A sequence is defined by a_1 = 1 and a_n = 2a_{n-1} + 1 for n >= 2. Find the smallest n such that a_n > 1000.
Correct: C
The recurrence relation is a_n = 2a_{n-1} + 1.
We can rewrite this as a_n + 1 = 2a_{n-1} + 2, which simplifies to a_n + 1 = 2(a_{n-1} + 1).
Let b_n = a_n + 1. Then the recurrence relation becomes b_n = 2b_{n-1}.
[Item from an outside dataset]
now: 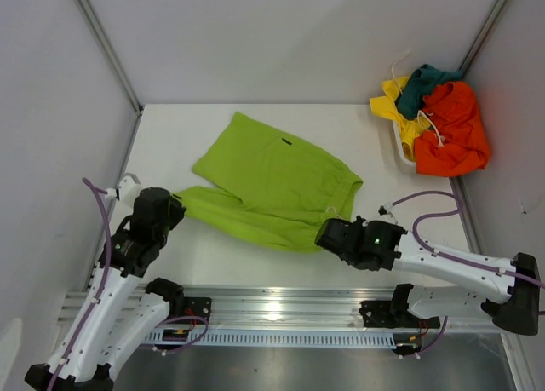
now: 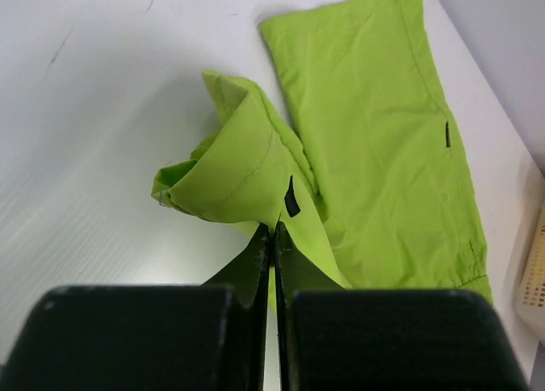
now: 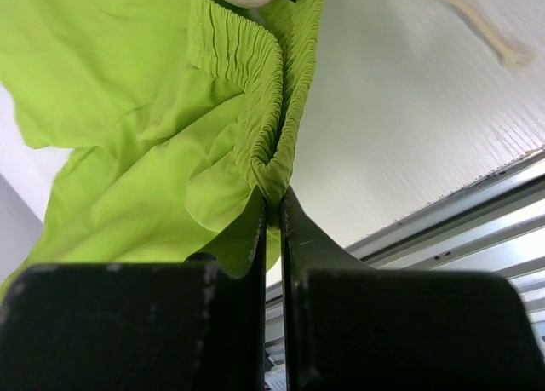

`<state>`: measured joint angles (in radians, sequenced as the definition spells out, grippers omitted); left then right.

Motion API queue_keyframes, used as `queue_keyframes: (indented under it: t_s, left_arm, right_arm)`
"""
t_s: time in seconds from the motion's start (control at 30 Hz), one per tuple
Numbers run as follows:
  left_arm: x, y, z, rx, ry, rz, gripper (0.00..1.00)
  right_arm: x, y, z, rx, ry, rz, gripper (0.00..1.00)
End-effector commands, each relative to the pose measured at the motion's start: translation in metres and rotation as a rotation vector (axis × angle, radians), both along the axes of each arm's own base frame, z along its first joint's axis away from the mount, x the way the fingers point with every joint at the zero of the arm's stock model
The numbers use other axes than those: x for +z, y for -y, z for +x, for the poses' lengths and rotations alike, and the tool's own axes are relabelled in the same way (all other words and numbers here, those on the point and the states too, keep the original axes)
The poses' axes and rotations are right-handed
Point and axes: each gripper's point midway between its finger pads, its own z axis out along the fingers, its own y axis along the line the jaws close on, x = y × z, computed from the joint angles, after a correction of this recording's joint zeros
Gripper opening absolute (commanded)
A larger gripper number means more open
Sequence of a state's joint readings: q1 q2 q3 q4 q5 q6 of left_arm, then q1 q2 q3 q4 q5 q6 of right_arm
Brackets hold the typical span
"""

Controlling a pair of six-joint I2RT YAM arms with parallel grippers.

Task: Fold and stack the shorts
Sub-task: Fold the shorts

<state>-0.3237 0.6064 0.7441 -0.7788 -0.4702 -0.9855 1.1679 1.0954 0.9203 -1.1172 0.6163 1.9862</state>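
The left gripper (image 2: 272, 231) is pinched tight on a bunched leg hem of the lime green shorts (image 2: 375, 127), with nothing but cloth between its fingers. Only the left wrist view shows this grip, and a small black tag just past the tips; from above the wrist covers both. The right gripper (image 3: 272, 199) is clamped the same way on the gathered elastic waistband. Only the right wrist view shows that, and in it the white drawstring (image 3: 464, 20) trails off to the right against the table.

From above, the left gripper (image 1: 176, 209) sits at the near-left end of the shorts and the right gripper (image 1: 327, 234) at their near-right corner. The lime green shorts (image 1: 272, 182) lie between the two and spread away from them toward the far middle of the table (image 1: 366, 131). The far leg lies flat and the near edge is rumpled. At the far right a basket (image 1: 404, 150) holds the orange pair (image 1: 458, 134), the yellow pair (image 1: 393, 101) and the dark teal pair (image 1: 423, 83), heaped over its rim and well apart from both grippers.
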Motion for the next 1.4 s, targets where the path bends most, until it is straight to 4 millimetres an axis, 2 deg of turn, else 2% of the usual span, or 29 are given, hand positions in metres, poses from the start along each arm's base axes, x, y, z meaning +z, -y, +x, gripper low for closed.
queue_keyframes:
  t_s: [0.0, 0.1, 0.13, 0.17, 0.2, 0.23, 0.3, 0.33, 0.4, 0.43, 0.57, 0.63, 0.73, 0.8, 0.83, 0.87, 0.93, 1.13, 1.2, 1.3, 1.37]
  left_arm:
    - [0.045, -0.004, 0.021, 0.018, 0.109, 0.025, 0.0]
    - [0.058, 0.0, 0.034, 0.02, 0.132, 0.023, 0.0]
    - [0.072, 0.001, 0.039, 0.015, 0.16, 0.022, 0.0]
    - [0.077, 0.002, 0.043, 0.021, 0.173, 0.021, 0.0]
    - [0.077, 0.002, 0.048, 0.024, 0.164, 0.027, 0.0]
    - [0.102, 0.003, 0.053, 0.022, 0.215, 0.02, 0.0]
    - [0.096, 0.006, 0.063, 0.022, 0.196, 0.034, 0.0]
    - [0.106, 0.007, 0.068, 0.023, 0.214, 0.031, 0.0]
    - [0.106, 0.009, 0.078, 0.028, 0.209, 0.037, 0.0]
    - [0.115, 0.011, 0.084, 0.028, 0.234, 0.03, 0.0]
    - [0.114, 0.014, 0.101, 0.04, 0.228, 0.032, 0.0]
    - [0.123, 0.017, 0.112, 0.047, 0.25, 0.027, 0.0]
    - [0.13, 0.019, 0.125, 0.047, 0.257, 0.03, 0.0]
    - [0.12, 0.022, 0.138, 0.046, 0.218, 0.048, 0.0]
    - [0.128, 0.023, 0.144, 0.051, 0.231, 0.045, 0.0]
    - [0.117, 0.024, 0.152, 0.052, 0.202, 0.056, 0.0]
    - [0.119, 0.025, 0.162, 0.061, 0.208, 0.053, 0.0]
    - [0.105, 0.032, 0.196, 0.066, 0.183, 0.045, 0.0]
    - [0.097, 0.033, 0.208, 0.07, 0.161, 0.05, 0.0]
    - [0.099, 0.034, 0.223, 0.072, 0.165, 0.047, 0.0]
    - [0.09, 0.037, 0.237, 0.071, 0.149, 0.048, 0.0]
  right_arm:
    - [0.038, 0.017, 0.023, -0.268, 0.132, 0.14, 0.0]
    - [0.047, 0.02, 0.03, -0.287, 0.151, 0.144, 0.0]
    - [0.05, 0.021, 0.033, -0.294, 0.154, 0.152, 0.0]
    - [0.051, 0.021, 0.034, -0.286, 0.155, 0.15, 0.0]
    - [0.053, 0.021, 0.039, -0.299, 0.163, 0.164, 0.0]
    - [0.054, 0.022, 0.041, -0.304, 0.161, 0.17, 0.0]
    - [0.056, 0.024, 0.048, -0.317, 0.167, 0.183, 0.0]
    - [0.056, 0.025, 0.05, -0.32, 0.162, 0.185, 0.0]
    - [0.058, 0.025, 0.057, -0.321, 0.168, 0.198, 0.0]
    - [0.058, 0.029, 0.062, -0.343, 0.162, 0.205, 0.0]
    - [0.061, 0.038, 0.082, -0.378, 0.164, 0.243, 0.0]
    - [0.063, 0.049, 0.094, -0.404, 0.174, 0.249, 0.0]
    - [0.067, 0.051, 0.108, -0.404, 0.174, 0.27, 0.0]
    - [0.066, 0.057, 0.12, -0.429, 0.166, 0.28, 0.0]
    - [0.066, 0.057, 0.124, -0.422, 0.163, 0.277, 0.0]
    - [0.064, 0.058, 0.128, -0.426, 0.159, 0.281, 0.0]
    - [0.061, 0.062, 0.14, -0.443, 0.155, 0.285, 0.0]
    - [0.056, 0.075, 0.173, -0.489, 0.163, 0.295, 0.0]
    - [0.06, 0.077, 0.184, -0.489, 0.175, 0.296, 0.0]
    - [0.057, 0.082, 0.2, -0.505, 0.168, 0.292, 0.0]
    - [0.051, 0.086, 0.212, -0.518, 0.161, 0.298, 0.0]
This means that the sequence b_n is a geometric progression with a common ratio of 2.
The first term b_1 = a_1 + 1 = 1 + 1 = 2.
So, b_n = b_1 * 2^(n-1) = 2 * 2^(n-1) = 2^n.
Since b_n = a_n + 1, we have a_n = b_n - 1 = 2^n - 1.
We need to find the smallest n such that a_n > 1000.
So, 2^n - 1 > 1000.
2^n > 1001.
Let's check powers of 2:
2^1 = 2
2^2 = 4
2^3 = 8
2^4 = 16
2^5 = 32
2^6 = 64
2^7 = 128
2^8 = 256
2^9 = 512
2^10 = 1024
The smallest integer n for which 2^n > 1001 is n = 10.